* [Exercise details]:
Set out exactly, line by line, the stretch of data below that begins at the line containing "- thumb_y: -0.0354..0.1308" and ends at the line containing "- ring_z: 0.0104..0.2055", with both ends kept.

* [Data excerpts]:
----------
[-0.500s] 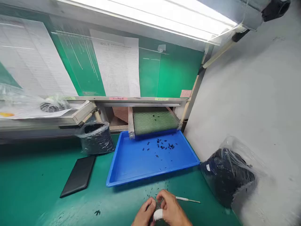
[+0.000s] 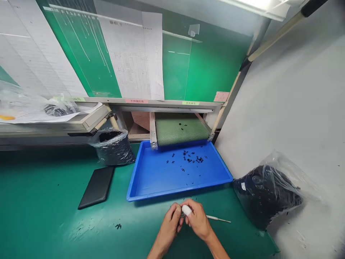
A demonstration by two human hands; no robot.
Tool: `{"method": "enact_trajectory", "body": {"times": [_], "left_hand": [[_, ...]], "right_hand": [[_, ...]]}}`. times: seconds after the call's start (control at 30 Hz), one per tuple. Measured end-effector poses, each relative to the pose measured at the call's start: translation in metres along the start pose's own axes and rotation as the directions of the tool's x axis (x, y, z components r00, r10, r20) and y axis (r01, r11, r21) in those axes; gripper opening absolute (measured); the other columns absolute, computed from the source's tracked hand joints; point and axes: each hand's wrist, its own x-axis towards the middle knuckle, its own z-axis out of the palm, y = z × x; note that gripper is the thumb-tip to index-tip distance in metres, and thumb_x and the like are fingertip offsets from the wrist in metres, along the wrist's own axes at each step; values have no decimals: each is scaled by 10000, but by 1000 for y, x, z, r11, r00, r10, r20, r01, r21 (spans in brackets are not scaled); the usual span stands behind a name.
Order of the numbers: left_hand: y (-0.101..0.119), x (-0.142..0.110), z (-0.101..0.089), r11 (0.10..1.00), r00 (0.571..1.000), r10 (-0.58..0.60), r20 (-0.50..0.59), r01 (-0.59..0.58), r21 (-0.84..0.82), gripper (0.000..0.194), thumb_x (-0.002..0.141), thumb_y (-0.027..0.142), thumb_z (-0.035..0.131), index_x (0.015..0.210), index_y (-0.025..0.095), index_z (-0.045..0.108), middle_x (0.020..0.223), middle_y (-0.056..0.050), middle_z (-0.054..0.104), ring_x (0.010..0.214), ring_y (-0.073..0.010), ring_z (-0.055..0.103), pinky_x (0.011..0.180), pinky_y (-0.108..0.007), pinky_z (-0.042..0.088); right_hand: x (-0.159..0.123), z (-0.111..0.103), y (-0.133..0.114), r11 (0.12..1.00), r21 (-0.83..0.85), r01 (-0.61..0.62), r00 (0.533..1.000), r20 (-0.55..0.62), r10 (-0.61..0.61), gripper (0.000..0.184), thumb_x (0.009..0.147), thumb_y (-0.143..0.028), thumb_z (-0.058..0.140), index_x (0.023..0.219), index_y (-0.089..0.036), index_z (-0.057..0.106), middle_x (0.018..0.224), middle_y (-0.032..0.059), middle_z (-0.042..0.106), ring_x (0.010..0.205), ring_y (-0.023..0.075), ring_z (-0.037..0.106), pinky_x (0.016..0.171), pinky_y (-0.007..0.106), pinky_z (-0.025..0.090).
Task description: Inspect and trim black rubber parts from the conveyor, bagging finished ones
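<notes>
You have a small part [image 2: 182, 214] pinched between your two hands, low in the view and just in front of the near rim of the blue tray [image 2: 161, 194]. What shows of it is a little roundish bit, greyish and dark; your fingers hide most of it, so you cannot tell its full outline. Your left hand [image 2: 170, 222] has its fingers drawn narrow, thumb and forefinger closed on the part from the left. Your right hand [image 2: 199, 221] meets it from the other side, fingers curled in close, with a white cover [image 2: 186, 210] on one of them, right against the part. Just beside your right hand, a white stick [image 2: 219, 218] with a thin tip lies on the green tabletop [image 2: 140, 237]. Small black pieces [image 2: 199, 159], several of them spiky and branched, are scattered in the tray, and a loose black clump [image 2: 118, 226] of similar look lies on the tabletop to your left. Beyond it are a flat black case [image 2: 97, 187] and an open clear bag [image 2: 114, 149] with dark contents. A green ribbed belt [image 2: 180, 131] ends over the tray's far side, and a bulky bag [image 2: 266, 194] of black stuff leans by the wall on your right.
</notes>
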Motion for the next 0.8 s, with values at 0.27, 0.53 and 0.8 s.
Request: {"method": "enact_trajectory", "body": {"times": [0.27, 0.53, 0.8], "left_hand": [[29, 20, 2, 924, 997, -62, -55, 37, -381, 354, 768, 518, 604, 846, 192, 491, 569, 66, 467, 423, -36, 360, 374, -142, 105], [29, 39, -4, 603, 993, -107, -48, 26, -797, 222, 753, 291, 672, 904, 150, 589, 578, 60, 430, 432, -28, 349, 324, -113, 163], [34, 54, 11, 358, 990, -115, -86, -39, -933, 75, 759, 216, 623, 728, 149, 609, 764, -12, 561, 697, -107, 554, 745, -296, 518]], "right_hand": [[57, -51, -15, 976, -206, 64, 981, -165, -100, 259, 817, -258, 416, 1032, -206, 551, 608, -46, 573, 464, 96, 503, 492, 215, 391], [94, -63, -13, 845, -520, 126, 981, -60, -183, 297, 805, -174, 407, 1020, -230, 605, 725, 21, 645, 662, 169, 577, 629, 272, 401], [51, -8, -4, 950, 307, -53, 938, -312, 153, 290, 790, -402, 560, 963, -185, 646, 1012, 83, 684, 979, 223, 604, 876, 358, 467]]}}
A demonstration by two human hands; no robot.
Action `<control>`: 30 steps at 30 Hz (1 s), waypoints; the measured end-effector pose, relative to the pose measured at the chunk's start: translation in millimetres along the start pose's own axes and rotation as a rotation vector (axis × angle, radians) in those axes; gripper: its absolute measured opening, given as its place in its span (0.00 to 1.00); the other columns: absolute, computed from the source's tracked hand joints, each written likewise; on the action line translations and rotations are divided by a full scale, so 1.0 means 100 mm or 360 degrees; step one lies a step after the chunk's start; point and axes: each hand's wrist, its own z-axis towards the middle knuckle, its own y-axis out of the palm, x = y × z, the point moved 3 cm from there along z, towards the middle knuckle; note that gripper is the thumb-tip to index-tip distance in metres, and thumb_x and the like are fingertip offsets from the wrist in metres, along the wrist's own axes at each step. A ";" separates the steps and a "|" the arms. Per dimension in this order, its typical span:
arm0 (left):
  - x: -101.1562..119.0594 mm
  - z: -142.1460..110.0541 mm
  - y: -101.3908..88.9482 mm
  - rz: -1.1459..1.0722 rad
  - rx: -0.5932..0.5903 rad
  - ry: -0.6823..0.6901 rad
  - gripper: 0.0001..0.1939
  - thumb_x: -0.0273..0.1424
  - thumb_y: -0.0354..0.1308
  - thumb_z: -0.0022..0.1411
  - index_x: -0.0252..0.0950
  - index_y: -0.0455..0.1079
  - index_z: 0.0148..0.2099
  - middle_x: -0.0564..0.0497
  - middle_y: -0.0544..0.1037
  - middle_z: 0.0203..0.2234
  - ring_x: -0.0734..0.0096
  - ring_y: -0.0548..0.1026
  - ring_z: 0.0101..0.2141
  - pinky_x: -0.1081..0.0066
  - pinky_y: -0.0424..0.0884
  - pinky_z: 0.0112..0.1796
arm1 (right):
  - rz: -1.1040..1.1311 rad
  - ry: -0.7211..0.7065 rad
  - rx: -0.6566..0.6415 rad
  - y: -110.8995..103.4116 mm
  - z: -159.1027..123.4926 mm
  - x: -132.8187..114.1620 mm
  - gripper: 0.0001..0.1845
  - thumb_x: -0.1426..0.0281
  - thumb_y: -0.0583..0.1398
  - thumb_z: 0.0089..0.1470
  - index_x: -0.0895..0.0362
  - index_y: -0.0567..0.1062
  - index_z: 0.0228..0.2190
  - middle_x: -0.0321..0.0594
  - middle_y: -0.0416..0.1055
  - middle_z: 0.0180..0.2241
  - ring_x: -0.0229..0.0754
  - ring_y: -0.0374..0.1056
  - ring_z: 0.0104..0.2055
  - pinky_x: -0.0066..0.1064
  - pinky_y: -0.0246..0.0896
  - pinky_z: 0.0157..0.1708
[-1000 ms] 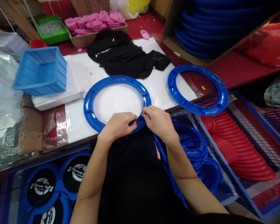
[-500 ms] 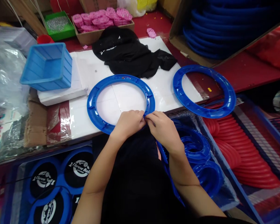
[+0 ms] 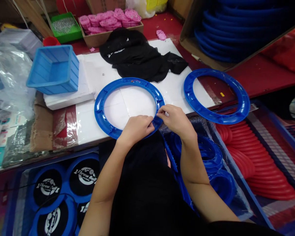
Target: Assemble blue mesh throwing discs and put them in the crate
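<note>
A blue plastic ring (image 3: 103, 101) lies flat on the white work surface (image 3: 88, 114) in front of me. My left hand (image 3: 136, 128) rests on the ring's near right edge with its fingers curled and pinched over the rim. My right hand (image 3: 175, 119) pinches the same stretch of rim just to the right, fingertips almost touching the left ones. A dark cloth (image 3: 142, 177) runs from under both hands down over my lap; whether the fingers grip its edge is hidden. A second blue ring (image 3: 216, 95) lies to the right, half over the table edge.
A heap of black fabric (image 3: 137, 55) lies behind the ring. A blue bin (image 3: 54, 70), a green tray (image 3: 64, 26) and a box of pink parts (image 3: 110, 19) stand at the back. Stacks of blue rings (image 3: 226, 29), red rings (image 3: 255, 167) and finished discs (image 3: 83, 177) surround me.
My right hand has slid a little farther up the ring's right rim, and the left has followed along the near edge. The view has shifted slightly so everything sits a bit more to the right.
</note>
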 end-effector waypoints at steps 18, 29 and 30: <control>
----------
* [Answer box]:
  - thumb_y: -0.0354..0.1308
  - thumb_z: -0.0022..0.1411
  - index_x: -0.0252..0.0950
  - index_y: -0.0455..0.1079
  - index_z: 0.0148..0.2099
  - middle_x: -0.0564..0.0497
  - middle_y: -0.0544..0.1037
  - middle_z: 0.0203..0.2234
  - ring_x: -0.0734..0.0096
  - ring_y: -0.0548..0.1026
  - ring_z: 0.0101..0.2141
  - pinky_x: -0.1081..0.0066
  - pinky_y: -0.0424..0.0884
  - pinky_z: 0.0112..0.1796
arm1 (right):
  - rz: -1.1040..1.1311 rad
  - ry: -0.7211..0.7065 rad
  - rx: -0.6566..0.6415 rad
  - y: -110.8995..103.4116 mm
  - z: -159.1027..123.4926 mm
  - x: -132.8187..114.1620 mm
  - gripper: 0.0001..0.1845
  - thumb_x: -0.1426..0.0281
  - thumb_y: -0.0583..0.1398
  - thumb_z: 0.0089..0.1470
  - index_x: -0.0895..0.0362
  - index_y: -0.0567..0.1062
  - index_z: 0.0228..0.2190
  - middle_x: -0.0321..0.0594
  - middle_y: -0.0416..0.1055
  - middle_z: 0.0180..0.2241
  - ring_x: -0.0229..0.0754
  - ring_y: -0.0374..0.1056
  - ring_z: 0.0104..0.2055

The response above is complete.